Lauterbach: Studierende werden sich viel mehr mit geschlechtergerechter Medizin beschäftigten

Tatsächlich sollen sich angehende Medizinerinnen und Mediziner in Deutschland künftig viel mehr mit solchen Unterschieden auseinandersetzen. Das machte Lauterbach im Gespräch mit Sandra Immoor, Chefredakteurin der Bild der Frau, deutlich. Geschlechtersensible Medizin soll laut dem Minister Pflicht im Studium werden. Mit einer Petition will die „Bild der Frau“ zudem erreichen, dass sich das auch in Diagnostik und Behandlung niederschlägt.

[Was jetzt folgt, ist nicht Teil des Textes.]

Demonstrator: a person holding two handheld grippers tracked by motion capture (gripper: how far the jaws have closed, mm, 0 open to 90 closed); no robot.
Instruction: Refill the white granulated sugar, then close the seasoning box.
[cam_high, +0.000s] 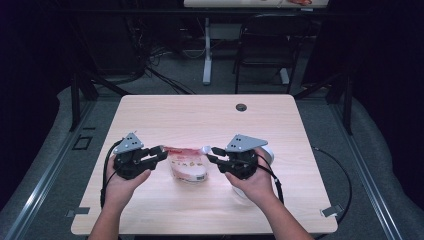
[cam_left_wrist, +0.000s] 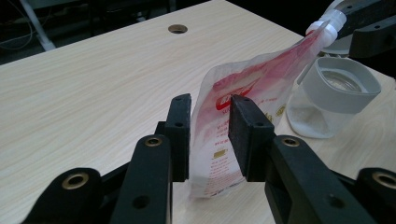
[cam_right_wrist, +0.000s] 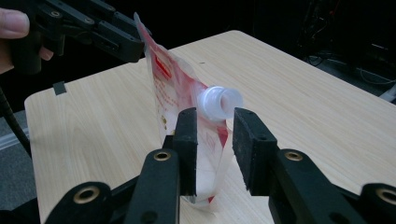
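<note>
A red and white pouch (cam_high: 187, 167) with a white spout (cam_right_wrist: 219, 102) stands tilted on the wooden table (cam_high: 200, 115), stretched between both grippers. My left gripper (cam_high: 162, 152) is shut on the pouch's side edge (cam_left_wrist: 210, 140), which fills the gap between its jaws. Opposite it, my right gripper (cam_high: 211, 154) is shut at the spout (cam_left_wrist: 329, 23), with the open mouth of the spout just above its jaws. In the right gripper view the left gripper (cam_right_wrist: 133, 46) holds the pouch's far upper corner. The pouch's top edge (cam_left_wrist: 261, 60) runs taut up to the spout.
A clear jar with a grey lid (cam_left_wrist: 336, 88) stands just behind the pouch, under my right hand (cam_high: 267, 152). A round cable hole (cam_high: 241, 107) sits near the table's far edge. A black chair (cam_high: 265, 45) and a table leg stand beyond the table.
</note>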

Dass davon auch Männer profitieren können, sagte Stephanie Krüger zu Beginn ihres Vortrags zu seelischer Frauengesundheit: „Frauen erkranken nicht häufiger an Depressionen als Männer, sie werden nur häufiger diagnostiziert“, sagte die Chefin des Zentrums für seelische Frauengesundheit am Vivantes Klinikum Spandau in Berlin. Depressionen äußerten sich bei Männern anders und würden oft nicht erkannt. Krüger erklärte, welchen gravierenden Einfluss Hormone auf das psychische Wohlbefinden von Frauen haben und nannte beispielhaft die Schwangerschaftsdepression, aber auch Angsterkrankungen und sogar Alzheimer-Demenz. Zwei Drittel der Alzheimer-Patienten sind weiblich.

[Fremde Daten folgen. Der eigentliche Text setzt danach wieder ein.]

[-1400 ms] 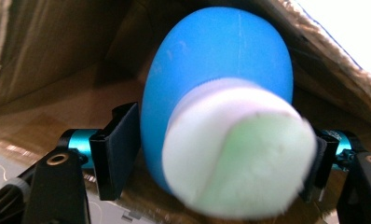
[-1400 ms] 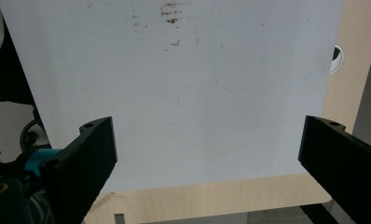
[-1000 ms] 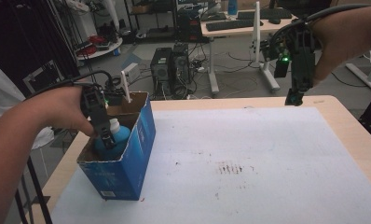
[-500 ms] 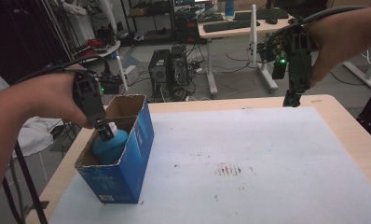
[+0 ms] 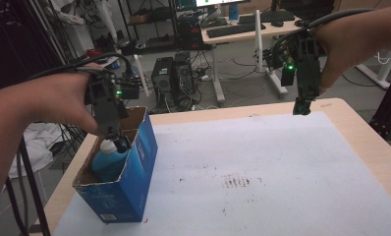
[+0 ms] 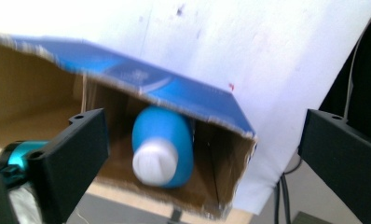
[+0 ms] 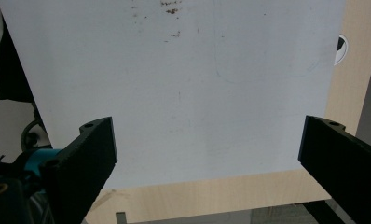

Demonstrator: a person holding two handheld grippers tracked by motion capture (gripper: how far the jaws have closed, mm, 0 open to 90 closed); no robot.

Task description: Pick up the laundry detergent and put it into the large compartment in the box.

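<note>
Black two-jaw left gripper [image 5: 116, 139] and right gripper [image 5: 301, 107], each with a green LED lit on the body. Thick black cables trailing. Flat black jaws with screw holes, teal parts at base. Forearms bare.

— What is the box [image 5: 129, 182] made of?
— Cardboard: printed blue outside with a slight sheen, raw brown and matt inside, ragged at the rim. The bottle [image 6: 162, 144] in it looks like smooth blue plastic with a white cap.
— And the desk [image 5: 370, 142]?
— Pale wood, under a matt white sheet [image 5: 282, 162] speckled with brown stains.
</note>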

Hormonexpertin rät Frauen mit starken Wechseljahr-Symtpomen: „Leiden Sie nicht vor sich hin“

Ängste und Vorbehalte gerade gegen Hormonersatztherapien in den Wechseljahren sind groß. Diese Erfahrung machen die Beraterin Anke Sinnigen und Petra Stute, Leiterin des Menopausenzentrums an der Universitätsklinik für Frauenheilkunde in Bern, immer wieder. Im Gespräch mit Fernsehmoderatorin Katja Burkard über die Wechseljahre warben sie für Aufklärung und eine Stärkung der Frauen, die vielfach mit Symptomen wie Hitzewallungen, Konzentrationsstörungen oder Ängsten kämpfen. „Leiden Sie nicht vor sich hin, suchen Sie sich Hilfe und bestehen Sie auch darauf, dass Sie sie bekommen“, sagte Stute.